What are we going to do? 

…what’s the point of treating and screening for asthma and COPD if patients are returning to cold damp and mouldy homes?

I wrote recently in BJGP Life about fuel and food poverty, and highlighted the importance of three actions we can immediately take in primary care: identifying fuel poverty, recording it and referring to local services. The UCL report suggests that NHS services need to take further action at the level of Integrated Care Systems (ICS) and accept a key role in improving houses and connecting patients to housing improvement services.1 Responsibility over housing is typically under the scope of local government, but as the authors of the report suggest, ‘as the effects of poor housing continue to have multiple consequences for the NHS, providing core funding to address housing problems should be the business of the NHS’.  I can see the reasoning here: what’s the point of treating and screening for asthma and COPD if patients are returning to cold damp and mouldy homes?  It will fall to the those sitting in the boardrooms of each ICS to form meaningful Integrated Care Partnerships (ICPs) with local authorities and district councils.  Possible solutions might involve supporting income maximisation, energy efficiency and insulation interventions.  How might the funding streams work here?   A helpful guide published by the Kings Fund explains the nomenclature and what ICP commissioning might look like to allow more collaborative ways to plan and improve services.

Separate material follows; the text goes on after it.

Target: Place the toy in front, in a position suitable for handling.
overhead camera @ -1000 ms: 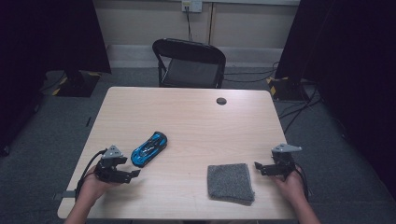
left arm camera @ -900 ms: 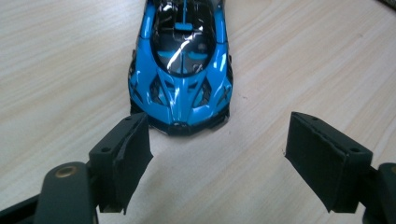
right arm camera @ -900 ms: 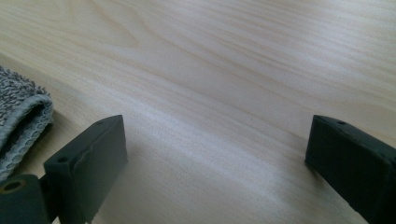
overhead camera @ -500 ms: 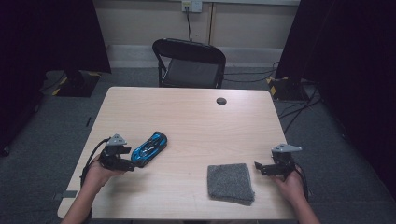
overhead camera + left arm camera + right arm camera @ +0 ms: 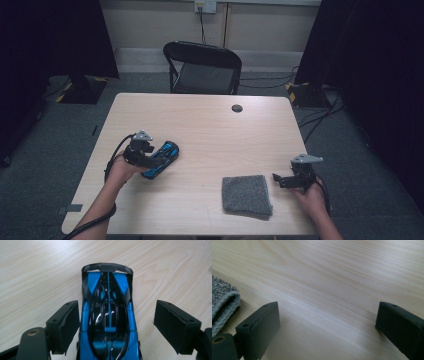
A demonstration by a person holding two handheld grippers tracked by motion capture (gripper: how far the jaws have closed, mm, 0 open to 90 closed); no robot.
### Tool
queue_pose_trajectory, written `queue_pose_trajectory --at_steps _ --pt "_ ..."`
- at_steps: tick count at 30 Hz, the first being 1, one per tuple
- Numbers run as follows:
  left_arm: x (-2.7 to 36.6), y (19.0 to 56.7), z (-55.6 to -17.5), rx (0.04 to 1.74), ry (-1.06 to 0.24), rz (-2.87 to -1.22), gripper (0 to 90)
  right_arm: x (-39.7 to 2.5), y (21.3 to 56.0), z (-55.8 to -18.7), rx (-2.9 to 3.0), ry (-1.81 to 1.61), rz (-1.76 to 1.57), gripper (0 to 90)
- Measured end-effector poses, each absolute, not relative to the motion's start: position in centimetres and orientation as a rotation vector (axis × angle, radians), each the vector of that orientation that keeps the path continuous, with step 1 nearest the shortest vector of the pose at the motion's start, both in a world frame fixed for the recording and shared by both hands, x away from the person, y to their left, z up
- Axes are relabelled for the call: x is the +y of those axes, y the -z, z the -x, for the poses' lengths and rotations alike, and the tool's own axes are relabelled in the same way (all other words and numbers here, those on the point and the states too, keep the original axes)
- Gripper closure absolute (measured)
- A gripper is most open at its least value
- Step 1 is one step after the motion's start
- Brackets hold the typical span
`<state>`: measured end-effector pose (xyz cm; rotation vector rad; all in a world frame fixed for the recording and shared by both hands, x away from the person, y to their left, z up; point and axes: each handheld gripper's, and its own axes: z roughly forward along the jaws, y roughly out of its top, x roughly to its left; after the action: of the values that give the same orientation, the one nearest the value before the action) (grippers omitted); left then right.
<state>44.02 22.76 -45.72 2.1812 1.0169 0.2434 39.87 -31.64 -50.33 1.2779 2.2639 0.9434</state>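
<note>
A blue and black toy race car [image 5: 162, 157] [image 5: 108, 315] lies on the wooden table [image 5: 210, 130] at the left. My left gripper [image 5: 152, 161] [image 5: 117, 327] is open and straddles the car's body, one jaw on each side; the left jaw is close to the car and the right jaw stands well apart from it. A folded grey cloth [image 5: 246, 196] [image 5: 222, 307] lies near the front edge on the right. My right gripper [image 5: 278, 179] [image 5: 328, 327] is open just right of the cloth, with bare table between its jaws.
A small dark round cap [image 5: 237, 108] sits in the table near its far edge. A black folding chair [image 5: 202, 67] stands behind the table. Dark curtains flank the room, and cables run along the floor at the right.
My left gripper has moved forward and to the right, from beside the car to around it. The car, the cloth and my right gripper have stayed put.
</note>
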Motion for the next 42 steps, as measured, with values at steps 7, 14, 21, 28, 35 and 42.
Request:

This winter, several long-term issues are coming to a head to create a perfect storm: high fuel prices, poor housing quality, a lack of sustainable energy strategies, and families sliding into low income during a cost of living crisis.6  There will not be an easy or quick fix to these complex problems.  The long-term health risks of cold homes discriminately impact those most vulnerable in our society.  Our potential role in long-term solutions has been outlined in the Institute of Health Equity’s recent report, and there are steps we can take in the consultation to act in the short-term.  As the impact of social determinants of health become increasingly significant, it seems increasingly impossible to act otherwise.


  1. Lee AS, I.; Boyce, T.; ALlen, J.; Goldblatt, P. Fuel poverty, cold homes and health inequalities in the UK. London: Institute of Health Equity; 2022.
  2. Liddell CM, C. Fuel poverty and human health: A review of recent evidence. Energy Policy. 2010;38(6):2987-97.
  3. Quansah R, Jaakkola MS, Hugg TT, Heikkinen SA, Jaakkola JJ. Residential dampness and molds and the risk of developing asthma: a systematic review and meta-analysis. PLoS One. 2012;7(11):e47526.
  4. Bhattacharya J, DeLeire T, Haider S, Currie J. Heat or eat? Cold-weather shocks and nutrition in poor American families. Am J Public Health. 2003;93(7):1149-54.
  5. Straatmann VS, Lai E, Law C, Whitehead M, Strandberg-Larsen K, Taylor-Robinson D. How do early-life adverse childhood experiences mediate the relationship between childhood socioeconomic conditions and adolescent health outcomes in the UK? J Epidemiol Community Health. 2020;74(11):969-75.
  6. Marmot M, ; Sinha, I.; Lee, A. Millions of children face a ‘humanitarian crisis’ of fuel poverty. BMJ. 2022;378:o2129.